===== Input data =====
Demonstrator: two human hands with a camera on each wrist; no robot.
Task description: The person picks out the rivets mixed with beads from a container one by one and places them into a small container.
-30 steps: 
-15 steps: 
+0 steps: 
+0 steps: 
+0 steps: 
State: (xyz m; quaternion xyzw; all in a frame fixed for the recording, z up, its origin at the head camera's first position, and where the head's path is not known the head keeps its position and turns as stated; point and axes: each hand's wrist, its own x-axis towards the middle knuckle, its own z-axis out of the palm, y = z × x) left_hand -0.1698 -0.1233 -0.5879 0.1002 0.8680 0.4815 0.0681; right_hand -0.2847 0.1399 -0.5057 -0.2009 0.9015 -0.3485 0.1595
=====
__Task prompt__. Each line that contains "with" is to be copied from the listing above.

__Output__.
Demonstrator: two human hands with a camera on each wrist; no robot.
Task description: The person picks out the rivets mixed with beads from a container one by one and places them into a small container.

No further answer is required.